La storia di Carrara Santo Stefano
La storia di Carrara Santo Stefano
Il documento con il quale Litolfo del fu Gumberto, probabile capostipite dei Carraresi, elargì alla chiesa di Santo Stefano una consistente donazione di terreni si conclude accennando alla presenza nel luogo di numerosi Benedettini. Si trattava di monaci di Cluny che avevano edificato la chiesa di Santo Stefano martire sopra la chiesetta sotterranea di Sant’Andrea, andata distrutta nel 1793. Dell’antico edificio rimangono preziose testimonianze nelle Memorie della chiesa ed abbazia di Santo Stefano di Carrara nella diocesi di Padova, scritte nel 1802 dall’abate Pietro Ceoldo.
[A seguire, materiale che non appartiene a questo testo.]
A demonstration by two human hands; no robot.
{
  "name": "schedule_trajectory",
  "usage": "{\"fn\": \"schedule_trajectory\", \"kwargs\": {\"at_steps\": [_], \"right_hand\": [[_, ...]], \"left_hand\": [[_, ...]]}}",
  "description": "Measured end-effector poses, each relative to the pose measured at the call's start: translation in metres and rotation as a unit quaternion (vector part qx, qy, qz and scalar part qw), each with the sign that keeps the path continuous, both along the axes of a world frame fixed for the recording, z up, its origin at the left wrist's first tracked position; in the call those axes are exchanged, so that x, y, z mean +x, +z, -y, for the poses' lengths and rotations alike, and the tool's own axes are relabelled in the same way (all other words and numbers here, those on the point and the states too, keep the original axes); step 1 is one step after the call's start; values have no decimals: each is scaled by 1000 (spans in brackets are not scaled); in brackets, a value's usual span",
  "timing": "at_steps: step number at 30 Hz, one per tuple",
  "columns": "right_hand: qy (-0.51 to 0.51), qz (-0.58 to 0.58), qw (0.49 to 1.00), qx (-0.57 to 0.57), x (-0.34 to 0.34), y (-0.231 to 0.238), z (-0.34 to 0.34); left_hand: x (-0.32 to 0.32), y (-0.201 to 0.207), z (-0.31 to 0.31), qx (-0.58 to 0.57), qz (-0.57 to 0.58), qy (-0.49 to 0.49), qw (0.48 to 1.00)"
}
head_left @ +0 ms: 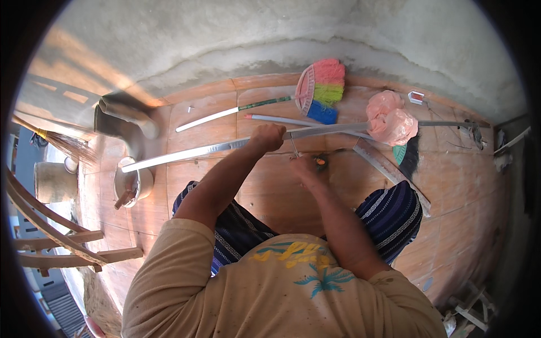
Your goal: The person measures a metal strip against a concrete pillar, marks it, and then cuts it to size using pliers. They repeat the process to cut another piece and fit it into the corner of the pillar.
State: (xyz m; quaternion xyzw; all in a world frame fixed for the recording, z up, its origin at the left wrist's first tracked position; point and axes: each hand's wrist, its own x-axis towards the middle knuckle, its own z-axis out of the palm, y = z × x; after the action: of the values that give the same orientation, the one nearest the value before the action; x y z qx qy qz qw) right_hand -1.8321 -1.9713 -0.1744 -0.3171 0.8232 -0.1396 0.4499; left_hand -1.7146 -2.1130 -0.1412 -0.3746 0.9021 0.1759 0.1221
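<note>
A long, straight silvery metal bar (pixel 189 155) runs across in front of me, above the tiled floor. My left hand (pixel 267 138) is closed around it near its middle. Just right of that grip, a thin rod-like piece (pixel 295 145) reaches from the bar down to my right hand (pixel 305 167), whose fingers are closed on it. Its kind is too small to make out. Beside my right hand lies or hangs a small orange and dark thing (pixel 320 163), partly hidden. The bar's left end is over a whitish bucket (pixel 147 183).
A broom with pink, yellow-green and blue bristles (pixel 328 90) lies by the wall. A pink plastic bag (pixel 393 125) sits at the bar's right part. A flat metal strip (pixel 378 163) slants near my right knee. Boots (pixel 131 116) and a wooden frame (pixel 59 225) stand left.
</note>
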Motion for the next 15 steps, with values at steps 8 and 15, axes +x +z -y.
{"fn": "schedule_trajectory", "kwargs": {"at_steps": [8, 15], "right_hand": [[54, -36, 998, -18, -4, -19, -8], [3, -31, 992, -121, -5, 21, -9]], "left_hand": [[-2, 1, 9, 65, 37, -16, 997], [2, 2, 14, 18, -25, 9, 1000]]}}
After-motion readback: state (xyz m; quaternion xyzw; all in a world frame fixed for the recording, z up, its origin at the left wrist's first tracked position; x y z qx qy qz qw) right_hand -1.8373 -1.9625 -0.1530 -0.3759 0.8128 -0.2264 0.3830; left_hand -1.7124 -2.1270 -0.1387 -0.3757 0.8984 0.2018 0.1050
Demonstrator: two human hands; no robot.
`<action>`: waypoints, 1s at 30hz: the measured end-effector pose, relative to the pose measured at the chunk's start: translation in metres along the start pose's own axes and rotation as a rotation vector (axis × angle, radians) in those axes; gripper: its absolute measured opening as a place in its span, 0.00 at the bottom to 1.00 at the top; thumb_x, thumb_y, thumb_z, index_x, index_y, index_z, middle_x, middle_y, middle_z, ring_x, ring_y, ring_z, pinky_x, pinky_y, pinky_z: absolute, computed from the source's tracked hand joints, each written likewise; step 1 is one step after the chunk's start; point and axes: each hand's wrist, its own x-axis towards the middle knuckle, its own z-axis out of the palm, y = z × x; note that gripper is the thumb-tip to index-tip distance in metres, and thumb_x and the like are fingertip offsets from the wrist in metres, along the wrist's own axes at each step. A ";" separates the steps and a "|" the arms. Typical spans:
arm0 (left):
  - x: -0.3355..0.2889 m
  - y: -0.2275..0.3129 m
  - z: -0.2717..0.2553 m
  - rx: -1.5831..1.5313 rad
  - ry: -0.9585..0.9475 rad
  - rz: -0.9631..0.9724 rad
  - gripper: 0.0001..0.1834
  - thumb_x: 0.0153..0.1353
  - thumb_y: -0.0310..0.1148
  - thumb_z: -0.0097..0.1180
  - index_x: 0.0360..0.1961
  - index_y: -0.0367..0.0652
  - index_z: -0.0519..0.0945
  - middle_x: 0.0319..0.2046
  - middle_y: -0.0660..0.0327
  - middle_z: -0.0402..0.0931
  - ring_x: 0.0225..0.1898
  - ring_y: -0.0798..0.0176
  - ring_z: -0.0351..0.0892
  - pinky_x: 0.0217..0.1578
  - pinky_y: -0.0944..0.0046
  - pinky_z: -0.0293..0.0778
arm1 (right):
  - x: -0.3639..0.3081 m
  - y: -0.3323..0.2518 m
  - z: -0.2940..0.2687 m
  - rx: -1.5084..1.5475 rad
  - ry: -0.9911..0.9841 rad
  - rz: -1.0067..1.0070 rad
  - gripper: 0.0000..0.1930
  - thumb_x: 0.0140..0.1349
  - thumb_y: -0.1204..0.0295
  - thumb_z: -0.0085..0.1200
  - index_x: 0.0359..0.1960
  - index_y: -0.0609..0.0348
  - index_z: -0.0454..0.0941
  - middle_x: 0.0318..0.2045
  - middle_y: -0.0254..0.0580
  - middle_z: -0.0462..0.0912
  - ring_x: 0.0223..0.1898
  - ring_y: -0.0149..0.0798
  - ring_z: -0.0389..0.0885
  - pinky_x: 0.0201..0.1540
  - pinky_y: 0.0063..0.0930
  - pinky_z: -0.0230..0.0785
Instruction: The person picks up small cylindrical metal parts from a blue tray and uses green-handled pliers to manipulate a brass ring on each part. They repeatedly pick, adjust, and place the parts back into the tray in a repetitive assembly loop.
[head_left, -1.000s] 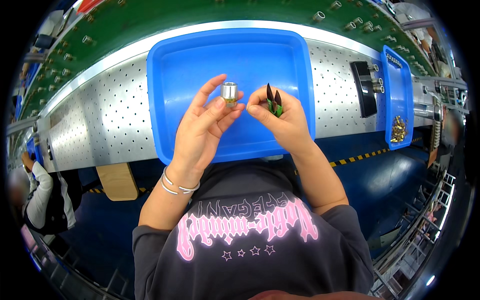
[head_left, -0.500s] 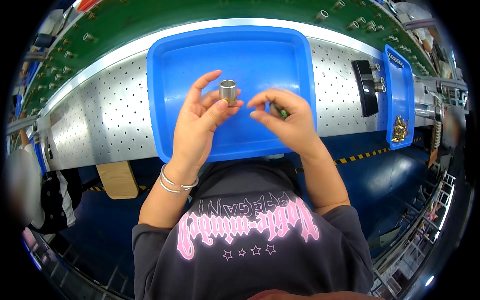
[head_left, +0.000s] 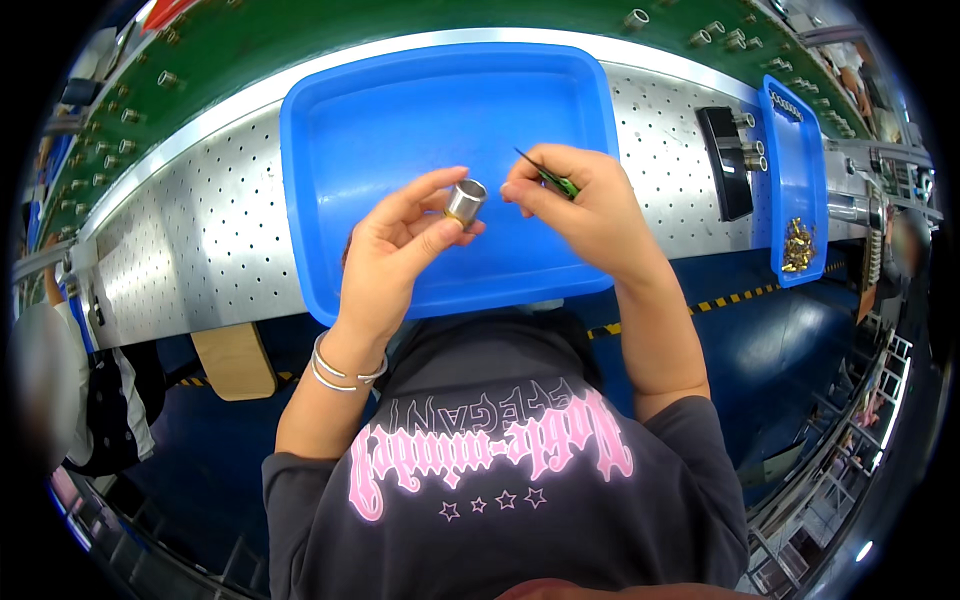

A partire dal 1293, l’architettura della chiesa fu modificata con la riduzione della struttura a una sola navata, e la costruzione di campanile adiacente. Gli estimi papali del 14° secolo parlano di tre cappelle annesse alla chiesa, la cappella di Santo Stefano di Carpanedo, di San Giorgio di Padova, e di San Giorgio cosiddetto “delle chiusure”. Quest’ultima fu in seguito annessa alla parrocchia di Lion. Nel 1406, il doge Michele Steno affidò la commenda dei beni di Santo Stefano all’arciprete di Cittadella, il cui intervento era stato determinante nella resa dei Carraresi alla Serenissima. Nel 1585, il commendatario cardinale Ferdinando de’ Medici ottenne da papa Sisto V l’affidamento della parrocchia a un vicario perpetuo. Nel 1793 il veneziano Nicolò Erizzo dispose la demolizione di tutti i fabbricati dell’abbazia a esclusione della chiesa con l’annesso campanile, delle case del vicario e del campanaro. Ciò fu possibile perché nel 1769 l’abbazia era stata demaniata dalla Repubblica di Venezia. Le costruzioni risparmiate dalla demolizione furono restaurate dall’abate Ceoldo l’anno seguente. I restauri successivi, diretti da Camillo Boito tra il 1877 e il 1877, e la successiva ristrutturazione a opera della Sovrintendenza delle belle arti restituirono all’edificio almeno parte del perduto splendore.